INSTRUCTIONS FOR THE TASK
Return a copy of each line in the listing that includes the word "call".

DATA PROVIDED
☆ ☆ ☆ ☆

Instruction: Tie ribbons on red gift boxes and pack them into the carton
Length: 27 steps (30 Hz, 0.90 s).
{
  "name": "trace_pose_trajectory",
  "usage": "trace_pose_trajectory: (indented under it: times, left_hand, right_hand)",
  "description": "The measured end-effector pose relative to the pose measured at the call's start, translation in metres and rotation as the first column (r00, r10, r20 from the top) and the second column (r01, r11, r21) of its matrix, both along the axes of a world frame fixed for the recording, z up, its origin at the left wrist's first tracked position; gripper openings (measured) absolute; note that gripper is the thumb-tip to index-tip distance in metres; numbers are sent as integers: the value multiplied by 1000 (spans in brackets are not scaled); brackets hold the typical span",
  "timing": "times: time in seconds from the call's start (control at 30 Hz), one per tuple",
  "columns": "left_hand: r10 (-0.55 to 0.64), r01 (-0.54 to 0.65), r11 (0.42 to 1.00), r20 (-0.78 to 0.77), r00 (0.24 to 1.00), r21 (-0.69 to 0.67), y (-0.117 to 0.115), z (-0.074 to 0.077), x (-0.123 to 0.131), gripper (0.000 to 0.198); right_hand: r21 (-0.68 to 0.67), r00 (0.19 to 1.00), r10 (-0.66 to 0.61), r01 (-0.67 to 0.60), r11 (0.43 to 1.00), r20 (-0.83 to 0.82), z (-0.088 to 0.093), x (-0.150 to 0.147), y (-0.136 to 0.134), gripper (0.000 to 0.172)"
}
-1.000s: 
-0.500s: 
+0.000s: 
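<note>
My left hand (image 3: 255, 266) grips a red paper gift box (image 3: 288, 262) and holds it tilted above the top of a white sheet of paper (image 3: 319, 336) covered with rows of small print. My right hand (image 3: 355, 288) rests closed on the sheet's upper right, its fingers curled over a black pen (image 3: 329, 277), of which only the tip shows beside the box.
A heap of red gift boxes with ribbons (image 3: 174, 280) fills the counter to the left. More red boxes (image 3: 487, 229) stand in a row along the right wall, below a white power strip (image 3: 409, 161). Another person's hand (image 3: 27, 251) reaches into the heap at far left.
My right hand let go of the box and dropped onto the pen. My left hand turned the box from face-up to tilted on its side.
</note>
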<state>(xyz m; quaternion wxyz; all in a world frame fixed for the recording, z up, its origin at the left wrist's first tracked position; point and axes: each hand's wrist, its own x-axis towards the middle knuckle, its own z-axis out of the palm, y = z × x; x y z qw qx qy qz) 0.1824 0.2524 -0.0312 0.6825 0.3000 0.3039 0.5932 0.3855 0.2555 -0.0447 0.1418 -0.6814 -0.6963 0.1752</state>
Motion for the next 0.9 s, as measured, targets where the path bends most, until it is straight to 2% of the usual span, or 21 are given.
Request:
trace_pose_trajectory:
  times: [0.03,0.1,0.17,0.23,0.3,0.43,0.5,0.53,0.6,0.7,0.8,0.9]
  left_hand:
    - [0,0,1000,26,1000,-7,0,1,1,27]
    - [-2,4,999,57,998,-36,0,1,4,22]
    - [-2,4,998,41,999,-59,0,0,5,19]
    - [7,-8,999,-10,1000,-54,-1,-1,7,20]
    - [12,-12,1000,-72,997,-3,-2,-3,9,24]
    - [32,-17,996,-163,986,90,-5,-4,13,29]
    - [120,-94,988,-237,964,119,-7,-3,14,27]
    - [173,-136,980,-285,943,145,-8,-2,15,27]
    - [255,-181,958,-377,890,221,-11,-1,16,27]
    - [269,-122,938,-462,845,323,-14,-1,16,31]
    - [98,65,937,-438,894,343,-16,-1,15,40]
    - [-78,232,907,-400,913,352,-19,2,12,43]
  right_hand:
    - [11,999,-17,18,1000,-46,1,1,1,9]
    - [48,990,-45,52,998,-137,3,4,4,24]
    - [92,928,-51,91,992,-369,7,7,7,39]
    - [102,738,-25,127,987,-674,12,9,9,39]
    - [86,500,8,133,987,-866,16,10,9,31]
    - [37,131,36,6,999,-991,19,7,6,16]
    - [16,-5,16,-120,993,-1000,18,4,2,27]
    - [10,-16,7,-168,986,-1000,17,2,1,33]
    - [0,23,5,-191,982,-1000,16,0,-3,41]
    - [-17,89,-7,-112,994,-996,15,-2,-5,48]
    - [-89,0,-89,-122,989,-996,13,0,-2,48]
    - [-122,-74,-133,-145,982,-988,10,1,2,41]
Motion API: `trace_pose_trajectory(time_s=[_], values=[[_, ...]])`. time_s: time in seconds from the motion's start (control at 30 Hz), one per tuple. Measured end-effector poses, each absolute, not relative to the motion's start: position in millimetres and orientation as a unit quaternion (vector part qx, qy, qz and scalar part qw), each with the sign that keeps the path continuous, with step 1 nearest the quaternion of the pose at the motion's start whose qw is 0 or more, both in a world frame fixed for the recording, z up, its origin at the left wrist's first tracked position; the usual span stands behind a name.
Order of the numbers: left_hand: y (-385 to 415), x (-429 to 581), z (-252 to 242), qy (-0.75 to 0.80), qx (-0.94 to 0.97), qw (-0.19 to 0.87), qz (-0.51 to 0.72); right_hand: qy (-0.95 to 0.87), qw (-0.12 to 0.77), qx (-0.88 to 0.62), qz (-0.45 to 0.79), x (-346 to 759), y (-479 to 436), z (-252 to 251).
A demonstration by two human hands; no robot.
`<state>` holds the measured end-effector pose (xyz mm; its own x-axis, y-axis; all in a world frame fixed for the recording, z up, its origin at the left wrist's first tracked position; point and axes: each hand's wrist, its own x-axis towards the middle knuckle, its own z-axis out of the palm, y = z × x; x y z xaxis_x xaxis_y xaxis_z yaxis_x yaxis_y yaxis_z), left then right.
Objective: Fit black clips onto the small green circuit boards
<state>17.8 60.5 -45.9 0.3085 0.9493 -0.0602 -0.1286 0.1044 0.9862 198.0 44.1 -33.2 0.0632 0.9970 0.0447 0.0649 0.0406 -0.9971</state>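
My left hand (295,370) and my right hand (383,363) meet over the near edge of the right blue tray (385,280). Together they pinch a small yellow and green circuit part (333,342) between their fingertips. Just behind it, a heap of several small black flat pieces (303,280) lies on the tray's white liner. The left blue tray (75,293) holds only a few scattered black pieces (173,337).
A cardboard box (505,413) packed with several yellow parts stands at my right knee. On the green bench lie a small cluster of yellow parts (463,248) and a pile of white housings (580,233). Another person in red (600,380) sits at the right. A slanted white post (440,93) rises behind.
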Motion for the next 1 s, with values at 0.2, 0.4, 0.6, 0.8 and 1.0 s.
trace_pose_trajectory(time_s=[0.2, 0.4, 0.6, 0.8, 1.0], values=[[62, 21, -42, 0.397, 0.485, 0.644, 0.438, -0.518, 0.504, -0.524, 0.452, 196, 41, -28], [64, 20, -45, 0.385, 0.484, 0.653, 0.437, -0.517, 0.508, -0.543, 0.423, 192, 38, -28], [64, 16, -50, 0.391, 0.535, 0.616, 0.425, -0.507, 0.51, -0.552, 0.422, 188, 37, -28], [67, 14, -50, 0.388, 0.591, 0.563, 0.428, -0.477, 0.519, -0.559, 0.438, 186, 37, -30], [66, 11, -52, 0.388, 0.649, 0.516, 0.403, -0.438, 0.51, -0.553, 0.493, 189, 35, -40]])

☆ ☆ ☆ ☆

WRITTEN SOLUTION
  "description": "The measured end-effector pose relative to the pose measured at the call's start, translation in metres and rotation as the first column (r00, r10, r20 from the top) and the second column (r01, r11, r21) of its matrix, both along the axes of a world frame fixed for the recording, z up, its origin at the left wrist's first tracked position; gripper openings (measured) absolute; note that gripper is the thumb-tip to index-tip distance in metres; numbers are sent as integers: the value multiplied by 1000 (spans in brackets are not scaled); brackets hold the typical span",
  "timing": "times: time in seconds from the call's start (control at 30 Hz), one per tuple",

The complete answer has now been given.